Reproduce precisely the lines of the listing below, starting with the line that contains "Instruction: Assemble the" and stopping after the line that contains "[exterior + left"; include nothing else.

---------- TASK INPUT

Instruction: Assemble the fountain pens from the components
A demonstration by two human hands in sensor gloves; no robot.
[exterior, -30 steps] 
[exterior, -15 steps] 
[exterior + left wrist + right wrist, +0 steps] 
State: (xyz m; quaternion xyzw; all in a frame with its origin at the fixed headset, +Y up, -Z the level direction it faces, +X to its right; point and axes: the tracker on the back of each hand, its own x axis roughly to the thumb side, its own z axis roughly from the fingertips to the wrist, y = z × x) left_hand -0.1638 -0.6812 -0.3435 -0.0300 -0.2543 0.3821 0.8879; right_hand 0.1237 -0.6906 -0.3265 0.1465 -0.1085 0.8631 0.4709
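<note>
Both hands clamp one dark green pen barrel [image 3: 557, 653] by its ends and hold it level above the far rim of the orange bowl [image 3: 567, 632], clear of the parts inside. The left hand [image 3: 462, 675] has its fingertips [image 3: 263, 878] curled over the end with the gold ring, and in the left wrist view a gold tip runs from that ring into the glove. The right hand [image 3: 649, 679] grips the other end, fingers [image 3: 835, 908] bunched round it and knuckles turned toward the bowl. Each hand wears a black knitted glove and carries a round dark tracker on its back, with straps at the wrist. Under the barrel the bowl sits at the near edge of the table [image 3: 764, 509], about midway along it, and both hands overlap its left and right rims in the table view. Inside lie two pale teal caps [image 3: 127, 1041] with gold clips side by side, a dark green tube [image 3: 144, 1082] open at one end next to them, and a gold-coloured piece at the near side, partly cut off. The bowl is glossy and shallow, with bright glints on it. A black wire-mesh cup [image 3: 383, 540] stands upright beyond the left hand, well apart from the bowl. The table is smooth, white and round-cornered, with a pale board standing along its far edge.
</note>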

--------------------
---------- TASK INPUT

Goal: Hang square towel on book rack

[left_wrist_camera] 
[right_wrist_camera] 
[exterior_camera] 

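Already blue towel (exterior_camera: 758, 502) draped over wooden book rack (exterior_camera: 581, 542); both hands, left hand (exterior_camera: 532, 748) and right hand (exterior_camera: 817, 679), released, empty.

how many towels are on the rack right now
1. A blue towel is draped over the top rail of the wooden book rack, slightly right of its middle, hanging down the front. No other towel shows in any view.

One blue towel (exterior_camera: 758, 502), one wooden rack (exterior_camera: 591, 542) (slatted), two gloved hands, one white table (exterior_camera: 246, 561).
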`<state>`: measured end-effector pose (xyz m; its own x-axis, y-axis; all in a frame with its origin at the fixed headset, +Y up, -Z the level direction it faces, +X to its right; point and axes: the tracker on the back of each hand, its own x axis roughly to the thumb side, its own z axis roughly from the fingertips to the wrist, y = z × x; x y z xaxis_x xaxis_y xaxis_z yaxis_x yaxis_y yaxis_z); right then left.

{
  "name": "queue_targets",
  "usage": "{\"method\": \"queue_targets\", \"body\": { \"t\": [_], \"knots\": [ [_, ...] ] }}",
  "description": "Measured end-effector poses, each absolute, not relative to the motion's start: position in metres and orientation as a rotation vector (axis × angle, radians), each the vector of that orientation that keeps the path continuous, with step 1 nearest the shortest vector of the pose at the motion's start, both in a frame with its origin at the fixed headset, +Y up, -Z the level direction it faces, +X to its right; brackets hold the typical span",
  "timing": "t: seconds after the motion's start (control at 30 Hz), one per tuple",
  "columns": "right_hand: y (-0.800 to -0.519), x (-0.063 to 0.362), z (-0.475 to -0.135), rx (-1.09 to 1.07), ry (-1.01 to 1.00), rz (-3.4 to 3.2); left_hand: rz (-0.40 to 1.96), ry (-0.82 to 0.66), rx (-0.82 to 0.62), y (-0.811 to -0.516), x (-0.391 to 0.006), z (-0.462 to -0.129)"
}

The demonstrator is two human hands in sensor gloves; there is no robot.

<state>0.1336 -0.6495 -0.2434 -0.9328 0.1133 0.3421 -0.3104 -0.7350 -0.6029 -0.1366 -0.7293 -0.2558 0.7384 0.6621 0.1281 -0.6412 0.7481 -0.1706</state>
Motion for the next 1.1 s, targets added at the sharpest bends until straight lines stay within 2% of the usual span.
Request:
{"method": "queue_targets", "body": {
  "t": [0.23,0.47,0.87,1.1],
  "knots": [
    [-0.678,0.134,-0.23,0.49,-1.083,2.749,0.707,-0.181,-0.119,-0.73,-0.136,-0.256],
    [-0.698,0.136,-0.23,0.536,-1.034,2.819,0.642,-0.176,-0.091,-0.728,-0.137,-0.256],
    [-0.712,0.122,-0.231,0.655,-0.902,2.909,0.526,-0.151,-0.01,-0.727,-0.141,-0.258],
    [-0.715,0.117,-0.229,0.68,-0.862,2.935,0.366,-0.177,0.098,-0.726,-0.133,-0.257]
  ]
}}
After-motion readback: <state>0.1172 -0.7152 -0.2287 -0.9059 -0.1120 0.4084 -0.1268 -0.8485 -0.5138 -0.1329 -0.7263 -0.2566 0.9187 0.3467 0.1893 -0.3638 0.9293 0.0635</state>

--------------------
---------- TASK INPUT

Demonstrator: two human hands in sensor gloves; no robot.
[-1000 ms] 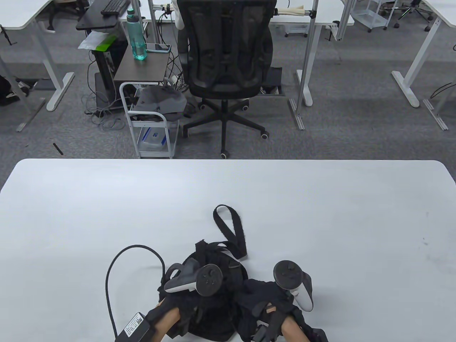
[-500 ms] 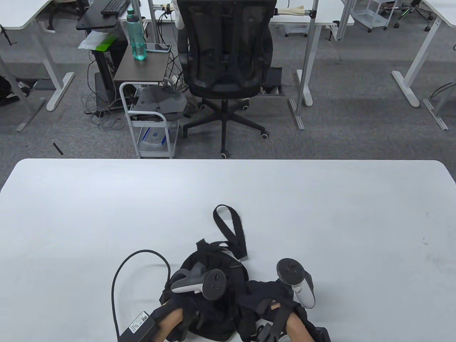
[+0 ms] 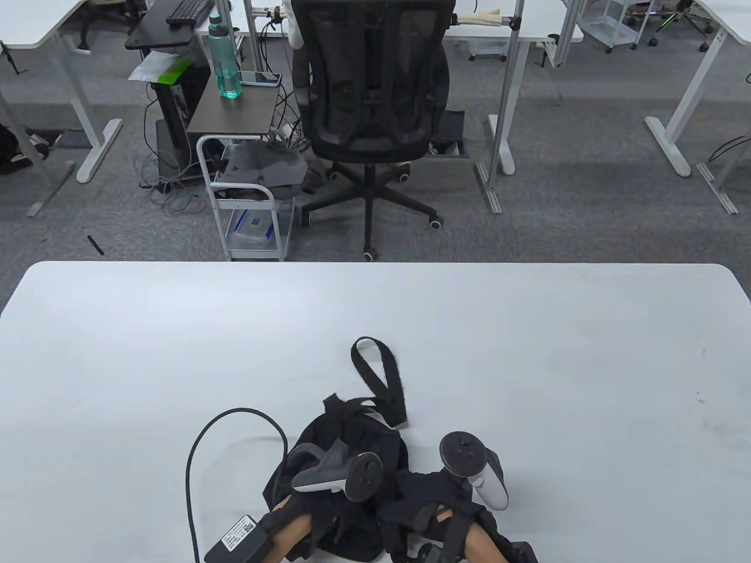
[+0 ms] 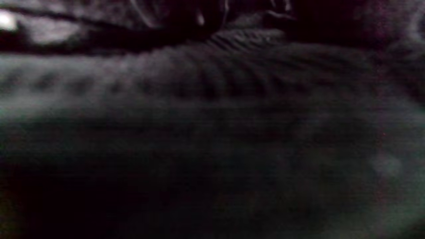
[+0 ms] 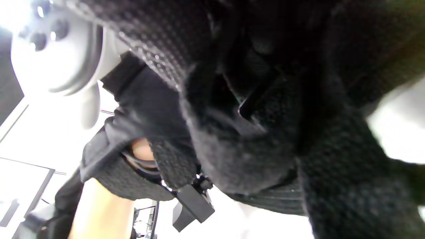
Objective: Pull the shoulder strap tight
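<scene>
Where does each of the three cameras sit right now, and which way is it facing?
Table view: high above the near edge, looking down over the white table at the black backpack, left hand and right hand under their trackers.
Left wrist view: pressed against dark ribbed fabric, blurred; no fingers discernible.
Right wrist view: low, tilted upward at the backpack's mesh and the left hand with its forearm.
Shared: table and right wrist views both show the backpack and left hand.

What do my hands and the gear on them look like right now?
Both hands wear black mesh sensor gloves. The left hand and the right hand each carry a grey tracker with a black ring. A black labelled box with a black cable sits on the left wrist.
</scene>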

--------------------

- [RESPONSE TO THIS TASK]:
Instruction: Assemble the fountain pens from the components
A demonstration by two human hands in sensor gloves; no robot.
[exterior, -30 steps] 
[exterior, -15 steps] 
[exterior + left wrist + right wrist, +0 steps] 

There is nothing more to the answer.